(Recorded information)
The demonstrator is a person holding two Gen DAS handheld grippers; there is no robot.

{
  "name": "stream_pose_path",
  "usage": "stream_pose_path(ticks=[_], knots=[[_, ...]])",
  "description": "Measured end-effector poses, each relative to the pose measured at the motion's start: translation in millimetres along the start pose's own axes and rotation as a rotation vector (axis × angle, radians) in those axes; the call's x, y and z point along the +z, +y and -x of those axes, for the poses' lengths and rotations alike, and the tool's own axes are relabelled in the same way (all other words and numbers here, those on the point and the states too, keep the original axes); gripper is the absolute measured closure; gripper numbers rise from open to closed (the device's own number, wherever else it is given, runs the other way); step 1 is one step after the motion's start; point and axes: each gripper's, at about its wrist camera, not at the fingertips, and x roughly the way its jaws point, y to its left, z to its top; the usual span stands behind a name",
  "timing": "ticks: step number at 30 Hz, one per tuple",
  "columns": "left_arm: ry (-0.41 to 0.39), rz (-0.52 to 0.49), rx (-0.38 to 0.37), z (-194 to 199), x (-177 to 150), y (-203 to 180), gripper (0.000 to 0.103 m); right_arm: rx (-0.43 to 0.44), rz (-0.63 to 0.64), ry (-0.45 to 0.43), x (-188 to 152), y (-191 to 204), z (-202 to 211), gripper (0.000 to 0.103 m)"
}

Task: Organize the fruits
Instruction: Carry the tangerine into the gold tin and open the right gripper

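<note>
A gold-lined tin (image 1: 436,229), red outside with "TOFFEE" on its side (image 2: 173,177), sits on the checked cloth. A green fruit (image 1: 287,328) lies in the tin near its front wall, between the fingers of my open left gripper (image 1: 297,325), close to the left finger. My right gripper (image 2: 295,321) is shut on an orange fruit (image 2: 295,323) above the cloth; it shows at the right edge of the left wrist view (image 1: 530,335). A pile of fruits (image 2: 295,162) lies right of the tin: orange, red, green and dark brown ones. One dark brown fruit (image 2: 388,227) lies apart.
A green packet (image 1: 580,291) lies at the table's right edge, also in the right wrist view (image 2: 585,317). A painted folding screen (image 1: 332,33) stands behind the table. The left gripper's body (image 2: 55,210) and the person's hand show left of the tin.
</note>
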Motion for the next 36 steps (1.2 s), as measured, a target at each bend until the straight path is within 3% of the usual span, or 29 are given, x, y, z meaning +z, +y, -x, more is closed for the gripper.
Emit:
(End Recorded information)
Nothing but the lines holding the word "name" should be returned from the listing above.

▶ Answer
  "name": "stream_pose_path",
  "description": "Measured end-effector poses, each relative to the pose measured at the motion's start: translation in millimetres along the start pose's own axes and rotation as a rotation vector (axis × angle, radians) in those axes; the call's x, y and z point along the +z, +y and -x of those axes, for the poses' lengths and rotations alike, and the tool's own axes are relabelled in the same way (all other words and numbers here, those on the point and the states too, keep the original axes); gripper is the absolute measured closure; gripper numbers rise from open to closed (the device's own number, wherever else it is given, runs the other way); step 1 is one step after the motion's start; point and axes: each gripper's, at about its wrist camera, not at the fingertips, and x roughly the way its jaws point, y to its left, z to its top; the usual span stands behind a name",

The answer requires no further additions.